To create awareness about the rising problems of stress in the Indian context, Dr Aggarwal said that the fear of failure, fear of letting down are the two most common factors leading to suicide and depression.

Children also use drugs to keep awake during exams and end up with addictions. Anticipatory anxiety peaks before exams resulting in adverse affects on the body and mind and therefore, a suboptimal performance. Stress not only causes palpitations and tense muscles but also reduces the ability to make decisions, act or express oneself including organization of thoughts. Stress during exam makes it difficult to read and understand questions and even to recall terms and concepts.

A study has shown that 45 minutes of afternoon nap improves the declarative memory. Declarative memory is the memory of events learnt and understood earlier during the year. Not taking an afternoon nap or night sleep may cause the child end up with transient loss of declarative memory. Sleep appears to help “set” these declarative memories and makes them easier to recall. The other type of memory is “procedural memory,” which applies to skills and has no impact with the midday nap.
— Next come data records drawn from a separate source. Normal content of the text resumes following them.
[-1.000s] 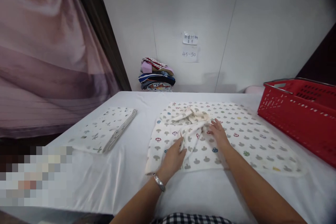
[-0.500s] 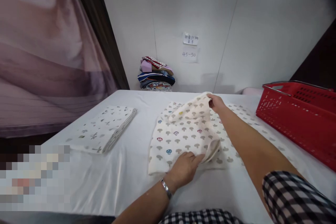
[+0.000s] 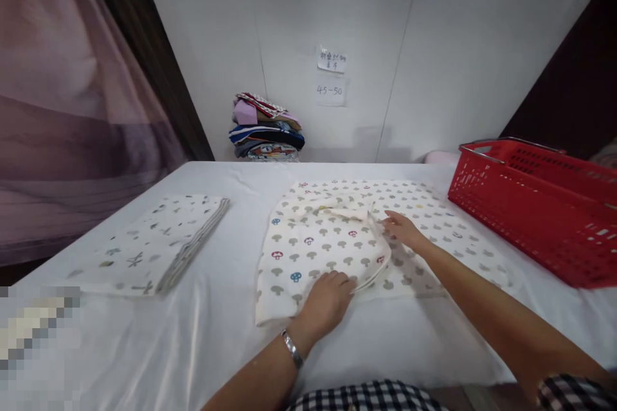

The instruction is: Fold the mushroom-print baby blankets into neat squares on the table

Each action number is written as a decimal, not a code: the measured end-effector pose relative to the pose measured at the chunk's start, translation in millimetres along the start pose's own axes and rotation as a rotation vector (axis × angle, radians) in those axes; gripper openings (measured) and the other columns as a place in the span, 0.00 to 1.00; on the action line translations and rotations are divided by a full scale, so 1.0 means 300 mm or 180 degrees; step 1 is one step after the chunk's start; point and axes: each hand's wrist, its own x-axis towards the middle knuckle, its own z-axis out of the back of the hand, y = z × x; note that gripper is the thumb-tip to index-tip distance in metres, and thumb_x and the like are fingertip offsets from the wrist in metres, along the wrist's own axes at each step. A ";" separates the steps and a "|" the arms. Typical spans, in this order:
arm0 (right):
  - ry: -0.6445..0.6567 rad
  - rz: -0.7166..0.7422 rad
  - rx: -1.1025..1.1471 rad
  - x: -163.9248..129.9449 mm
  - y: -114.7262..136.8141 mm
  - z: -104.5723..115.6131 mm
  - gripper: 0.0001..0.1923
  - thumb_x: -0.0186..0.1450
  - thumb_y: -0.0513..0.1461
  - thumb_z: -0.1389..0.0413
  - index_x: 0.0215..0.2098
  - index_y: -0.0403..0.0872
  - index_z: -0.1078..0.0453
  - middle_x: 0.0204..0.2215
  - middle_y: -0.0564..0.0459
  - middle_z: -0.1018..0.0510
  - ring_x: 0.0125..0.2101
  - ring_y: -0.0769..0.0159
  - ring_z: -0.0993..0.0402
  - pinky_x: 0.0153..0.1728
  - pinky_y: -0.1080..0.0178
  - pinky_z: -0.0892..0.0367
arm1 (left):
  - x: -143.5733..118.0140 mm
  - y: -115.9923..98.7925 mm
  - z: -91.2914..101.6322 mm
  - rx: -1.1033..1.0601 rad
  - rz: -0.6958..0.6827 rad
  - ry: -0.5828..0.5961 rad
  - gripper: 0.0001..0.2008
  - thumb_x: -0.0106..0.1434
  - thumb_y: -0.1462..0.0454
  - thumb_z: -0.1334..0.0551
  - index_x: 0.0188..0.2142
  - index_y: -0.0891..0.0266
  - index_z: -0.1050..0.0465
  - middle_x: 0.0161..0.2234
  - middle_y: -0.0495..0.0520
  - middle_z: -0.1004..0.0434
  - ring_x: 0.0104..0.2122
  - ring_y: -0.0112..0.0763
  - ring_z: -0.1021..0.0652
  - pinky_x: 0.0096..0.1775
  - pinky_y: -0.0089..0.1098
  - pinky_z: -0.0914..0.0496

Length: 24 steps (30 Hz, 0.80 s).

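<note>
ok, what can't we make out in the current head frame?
All in the head view:
Left hand: palm side, hidden by its own back.
Mushroom-print cloth: layers beneath, hidden by the folded-over part.
Red basket: floor, hidden by its near wall; right end, cut off by the frame edge.
Upper wall note: writing too small and blurred.
Bottom-left corner: masked by pixelation.

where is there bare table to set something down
White tablecloth lies bare between the folded cloth and mushroom-print cloth, and in front of the latter, just right of the left hand. Crowded: the right side, where the mushroom-print cloth nears the red basket, and around the right hand.
</note>
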 end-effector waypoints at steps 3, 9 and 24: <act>0.0232 0.1041 -0.0543 -0.163 -0.020 0.019 0.14 0.56 0.40 0.43 0.41 0.51 0.26 0.39 0.52 0.24 0.32 0.66 0.30 0.26 0.67 0.33 | 0.009 0.005 0.001 -0.0194 0.0174 -0.0180 0.14 0.63 0.68 0.47 0.47 0.56 0.30 0.40 0.52 0.26 0.41 0.34 0.28 0.43 0.34 0.34; 0.0397 0.1559 -0.0924 -0.342 -0.033 0.060 0.15 0.59 0.38 0.48 0.43 0.53 0.26 0.47 0.52 0.27 0.33 0.66 0.29 0.27 0.66 0.33 | 0.022 0.008 0.012 -0.0311 0.0319 -0.0375 0.12 0.64 0.68 0.47 0.44 0.56 0.28 0.36 0.51 0.27 0.38 0.31 0.28 0.38 0.30 0.34; 0.1264 -0.1461 0.1140 -0.317 -0.029 -0.003 0.14 0.68 0.43 0.50 0.36 0.40 0.30 0.29 0.46 0.21 0.20 0.71 0.27 0.16 0.72 0.33 | 0.040 -0.022 0.002 0.0070 0.0289 -0.0286 0.11 0.64 0.63 0.45 0.46 0.57 0.30 0.38 0.52 0.27 0.39 0.33 0.27 0.39 0.31 0.33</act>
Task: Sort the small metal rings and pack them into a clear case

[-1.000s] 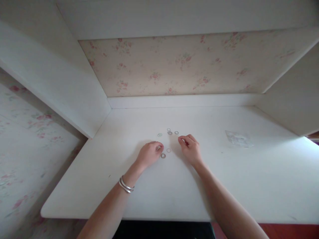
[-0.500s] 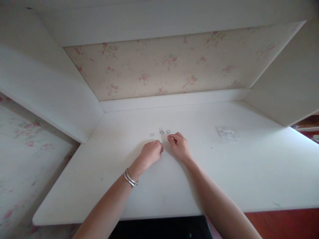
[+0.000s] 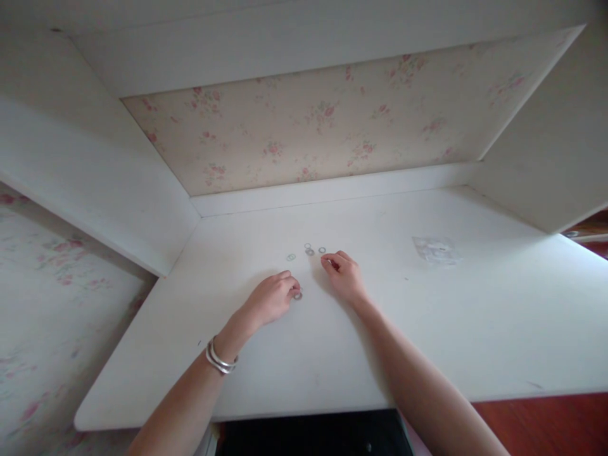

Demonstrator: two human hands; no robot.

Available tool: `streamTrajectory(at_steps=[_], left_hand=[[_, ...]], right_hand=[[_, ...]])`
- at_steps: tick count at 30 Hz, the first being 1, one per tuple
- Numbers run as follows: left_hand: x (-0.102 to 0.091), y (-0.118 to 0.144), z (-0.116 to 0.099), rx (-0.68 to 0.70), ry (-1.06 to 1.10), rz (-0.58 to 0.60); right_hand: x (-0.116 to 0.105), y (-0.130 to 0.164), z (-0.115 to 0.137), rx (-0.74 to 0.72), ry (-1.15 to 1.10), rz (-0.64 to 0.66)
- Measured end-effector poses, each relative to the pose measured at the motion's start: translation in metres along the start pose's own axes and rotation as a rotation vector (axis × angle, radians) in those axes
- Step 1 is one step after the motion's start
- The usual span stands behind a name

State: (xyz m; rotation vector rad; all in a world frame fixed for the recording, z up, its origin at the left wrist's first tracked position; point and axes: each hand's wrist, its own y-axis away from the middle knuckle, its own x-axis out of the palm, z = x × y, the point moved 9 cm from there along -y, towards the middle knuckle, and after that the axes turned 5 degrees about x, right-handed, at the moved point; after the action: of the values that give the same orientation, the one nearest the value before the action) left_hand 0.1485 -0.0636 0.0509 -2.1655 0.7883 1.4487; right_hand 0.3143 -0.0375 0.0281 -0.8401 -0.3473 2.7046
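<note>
My left hand point(image 3: 274, 295), with a silver bangle point(image 3: 220, 358) on its wrist, is closed near the middle of the white desk. Its fingertips pinch the edge of a small grey ring point(image 3: 297, 296) at the desktop. Beyond it lie two thin overlapping rings point(image 3: 291, 258). A little cluster of rings point(image 3: 310, 251) rests farther to the right, and a single ring point(image 3: 322, 250) is just beyond my right fingertips. My right hand point(image 3: 344, 275) is closed in a pinch, thumb against forefinger. Whether anything tiny is between those fingers, I cannot make out.
A crumpled clear plastic bag point(image 3: 436, 251) lies on the right part of the desk point(image 3: 456, 329). White panels rise left and right, with flowered wallpaper point(image 3: 323, 126) behind. Something black point(image 3: 313, 437) sits below the front edge.
My left hand has moved left and slightly toward me, and a small ring now shows at its fingertips. My right hand keeps its pinch almost in place. The view has tilted slightly.
</note>
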Motion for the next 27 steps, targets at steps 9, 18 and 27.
streamTrajectory(at_steps=[9,18,27], left_hand=[[0.014,0.005,-0.004,0.009,-0.087,0.015],[-0.003,0.012,0.004,-0.042,-0.057,-0.055],[-0.022,0.033,0.079,-0.375,0.212,-0.401]], right_hand=[[0.000,0.001,0.001,-0.005,0.011,0.000],[0.002,0.001,-0.001,-0.004,0.019,0.012],[0.007,0.003,-0.002,-0.009,0.085,0.041]])
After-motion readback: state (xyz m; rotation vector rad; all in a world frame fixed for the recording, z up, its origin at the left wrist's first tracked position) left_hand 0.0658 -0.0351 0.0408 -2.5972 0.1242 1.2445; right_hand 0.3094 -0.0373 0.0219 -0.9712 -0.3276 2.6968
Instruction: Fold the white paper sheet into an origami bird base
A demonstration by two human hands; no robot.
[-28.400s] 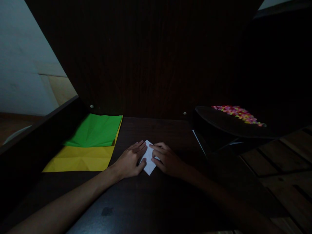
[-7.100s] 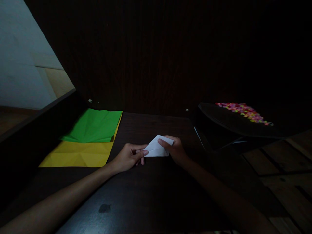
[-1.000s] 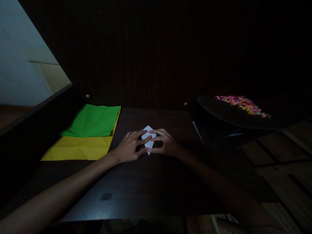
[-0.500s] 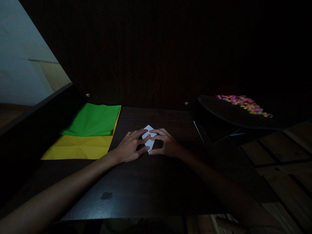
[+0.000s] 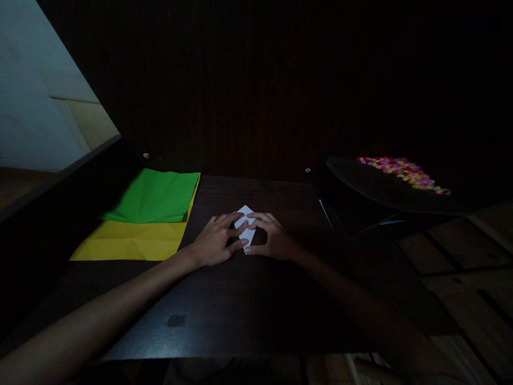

Free writing can clear mental stress: By spending 30 minutes each day for four days to write out your innermost thoughts and feelings, one can significantly boost mental and physical health. In expressive writing therapy, students are encouraged to express whatever is on their mind, letting their hopes and fears flow out in a natural, unrestrained way. It’s akin to keeping a journal, but more focused on the things that might be bothering you or triggering stress. While writing, the students need not worry about the punctuations. It’s all about stepping back and thinking about things in a different way, making linkages. Writing out emotions eases stress and, in turn, boosts the immune system.

Memories of traumatic events are not suppressed by the people who have experienced them and can be clearly recalled. In a five-year study, scientists at Dalhousie University in Halifax found that pleasant events were more difficult to recall than unhappy ones.